-- EXERCISE OBJECTIVE --
Copy each line containing "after" from the listing below.

-- SUPPLIED MATERIAL --

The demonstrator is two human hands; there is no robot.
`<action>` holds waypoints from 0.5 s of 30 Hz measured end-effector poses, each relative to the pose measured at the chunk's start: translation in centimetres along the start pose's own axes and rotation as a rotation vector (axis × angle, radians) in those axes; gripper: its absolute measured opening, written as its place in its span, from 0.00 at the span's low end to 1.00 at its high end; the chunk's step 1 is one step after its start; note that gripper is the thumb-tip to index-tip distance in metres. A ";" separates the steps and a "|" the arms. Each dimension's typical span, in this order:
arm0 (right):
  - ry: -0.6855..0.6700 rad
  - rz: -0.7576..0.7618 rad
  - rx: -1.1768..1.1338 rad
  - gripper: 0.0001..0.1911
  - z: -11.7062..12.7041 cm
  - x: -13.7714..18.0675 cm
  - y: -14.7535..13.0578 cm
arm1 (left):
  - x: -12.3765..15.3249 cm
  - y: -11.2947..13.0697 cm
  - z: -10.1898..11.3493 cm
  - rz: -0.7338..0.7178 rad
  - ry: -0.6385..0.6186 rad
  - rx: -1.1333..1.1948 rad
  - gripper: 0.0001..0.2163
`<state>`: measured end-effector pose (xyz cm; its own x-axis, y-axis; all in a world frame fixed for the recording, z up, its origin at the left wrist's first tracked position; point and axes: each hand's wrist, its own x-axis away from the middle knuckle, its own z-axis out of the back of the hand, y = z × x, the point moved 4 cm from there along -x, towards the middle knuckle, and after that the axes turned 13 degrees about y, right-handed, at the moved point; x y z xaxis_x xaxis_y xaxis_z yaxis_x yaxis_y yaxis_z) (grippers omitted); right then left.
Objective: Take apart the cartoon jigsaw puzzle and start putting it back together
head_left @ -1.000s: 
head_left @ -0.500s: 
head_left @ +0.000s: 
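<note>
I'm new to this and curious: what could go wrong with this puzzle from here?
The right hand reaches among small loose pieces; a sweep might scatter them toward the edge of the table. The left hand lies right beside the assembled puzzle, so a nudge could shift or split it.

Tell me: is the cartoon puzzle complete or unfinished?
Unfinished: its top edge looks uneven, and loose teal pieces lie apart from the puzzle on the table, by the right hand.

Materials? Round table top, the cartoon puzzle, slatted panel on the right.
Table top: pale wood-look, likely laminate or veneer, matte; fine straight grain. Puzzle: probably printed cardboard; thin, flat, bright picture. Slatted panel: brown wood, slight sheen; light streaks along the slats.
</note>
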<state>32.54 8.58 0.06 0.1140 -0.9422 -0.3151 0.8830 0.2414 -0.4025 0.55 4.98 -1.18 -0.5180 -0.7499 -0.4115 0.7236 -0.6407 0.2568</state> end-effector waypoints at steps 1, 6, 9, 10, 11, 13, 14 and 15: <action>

-- EXERCISE RESPONSE --
`<action>` holds waypoints from 0.5 s of 30 Hz measured end-effector poses, each relative to the pose measured at the chunk's start: translation in centimetres along the start pose's own axes and rotation as a rotation vector (axis × angle, radians) in those axes; gripper: its absolute measured opening, written as its place in its span, from 0.00 at the span's low end to 1.00 at its high end; the chunk's step 1 is one step after its start; note that gripper is the thumb-tip to index-tip distance in metres. A ";" separates the steps and a "|" the arms. Each dimension's typical span, in this order:
`<state>`: measured end-effector pose (xyz cm; its own x-axis, y-axis; all in a world frame fixed for the recording, z up, its origin at the left wrist's first tracked position; point and axes: each hand's wrist, its own x-axis away from the middle knuckle, its own z-axis out of the back of the hand, y = z × x, the point moved 4 cm from there along -x, towards the middle knuckle, and after that the axes turned 13 degrees about y, right-handed, at the moved point; x y z xaxis_x xaxis_y xaxis_z yaxis_x yaxis_y yaxis_z) (grippers omitted); right then left.

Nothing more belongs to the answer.